From the listing below, pull each line that includes "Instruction".

** Opening Records for this task block **

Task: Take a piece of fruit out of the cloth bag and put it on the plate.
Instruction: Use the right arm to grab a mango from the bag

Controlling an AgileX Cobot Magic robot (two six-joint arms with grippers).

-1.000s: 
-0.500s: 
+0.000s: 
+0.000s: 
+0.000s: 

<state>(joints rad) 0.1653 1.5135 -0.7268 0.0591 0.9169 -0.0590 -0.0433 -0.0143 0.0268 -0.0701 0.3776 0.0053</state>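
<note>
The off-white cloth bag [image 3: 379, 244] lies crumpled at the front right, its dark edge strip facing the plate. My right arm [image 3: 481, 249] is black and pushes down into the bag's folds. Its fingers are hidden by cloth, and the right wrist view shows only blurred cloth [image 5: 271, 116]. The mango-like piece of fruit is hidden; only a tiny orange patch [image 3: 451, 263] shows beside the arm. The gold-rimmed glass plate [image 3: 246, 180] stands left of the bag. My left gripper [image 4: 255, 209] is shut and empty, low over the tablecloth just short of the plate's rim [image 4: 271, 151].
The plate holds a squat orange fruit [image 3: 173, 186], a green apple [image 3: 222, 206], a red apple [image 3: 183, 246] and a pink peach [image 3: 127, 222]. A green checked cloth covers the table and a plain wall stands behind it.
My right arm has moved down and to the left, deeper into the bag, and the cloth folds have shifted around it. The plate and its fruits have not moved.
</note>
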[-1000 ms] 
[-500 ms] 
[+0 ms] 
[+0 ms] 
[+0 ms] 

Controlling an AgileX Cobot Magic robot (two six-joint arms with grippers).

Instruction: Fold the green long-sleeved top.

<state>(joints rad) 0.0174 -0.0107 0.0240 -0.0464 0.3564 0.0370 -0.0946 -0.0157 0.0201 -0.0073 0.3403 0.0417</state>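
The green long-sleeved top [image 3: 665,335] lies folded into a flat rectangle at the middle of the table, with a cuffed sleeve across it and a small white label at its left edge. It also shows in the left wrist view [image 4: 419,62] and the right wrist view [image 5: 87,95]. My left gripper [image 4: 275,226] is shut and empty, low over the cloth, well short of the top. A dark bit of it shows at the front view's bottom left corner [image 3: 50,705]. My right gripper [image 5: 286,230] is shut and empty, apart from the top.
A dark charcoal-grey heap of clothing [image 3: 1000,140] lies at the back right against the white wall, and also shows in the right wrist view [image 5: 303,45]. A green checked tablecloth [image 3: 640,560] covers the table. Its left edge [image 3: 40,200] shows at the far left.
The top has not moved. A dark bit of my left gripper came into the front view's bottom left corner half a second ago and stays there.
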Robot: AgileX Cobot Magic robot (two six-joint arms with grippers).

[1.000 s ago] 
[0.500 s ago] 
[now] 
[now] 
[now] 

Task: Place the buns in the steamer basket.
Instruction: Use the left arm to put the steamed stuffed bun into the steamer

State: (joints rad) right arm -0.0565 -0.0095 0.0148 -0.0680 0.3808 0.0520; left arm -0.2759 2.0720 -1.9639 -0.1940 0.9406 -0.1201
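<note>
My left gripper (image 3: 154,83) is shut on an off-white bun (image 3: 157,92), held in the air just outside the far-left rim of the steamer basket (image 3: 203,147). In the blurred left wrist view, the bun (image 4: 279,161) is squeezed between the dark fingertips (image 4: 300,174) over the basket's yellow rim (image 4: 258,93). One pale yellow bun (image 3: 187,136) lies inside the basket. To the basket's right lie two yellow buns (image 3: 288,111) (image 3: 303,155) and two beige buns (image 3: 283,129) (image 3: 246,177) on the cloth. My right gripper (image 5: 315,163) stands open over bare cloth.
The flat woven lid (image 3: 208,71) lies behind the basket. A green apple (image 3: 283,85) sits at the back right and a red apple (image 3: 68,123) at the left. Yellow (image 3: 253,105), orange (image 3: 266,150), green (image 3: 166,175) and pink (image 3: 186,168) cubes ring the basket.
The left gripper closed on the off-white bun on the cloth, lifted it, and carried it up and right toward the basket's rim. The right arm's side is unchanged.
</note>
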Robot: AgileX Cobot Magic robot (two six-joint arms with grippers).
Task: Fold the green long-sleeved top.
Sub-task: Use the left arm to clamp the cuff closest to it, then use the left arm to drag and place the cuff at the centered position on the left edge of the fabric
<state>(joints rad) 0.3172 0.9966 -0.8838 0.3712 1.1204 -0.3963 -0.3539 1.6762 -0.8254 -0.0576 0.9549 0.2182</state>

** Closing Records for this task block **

• **Written answer**:
Instruction: Use the right arm to grab a mango from the bag
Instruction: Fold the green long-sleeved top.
Instruction: Use the left arm to put the steamed stuffed bun into the steamer

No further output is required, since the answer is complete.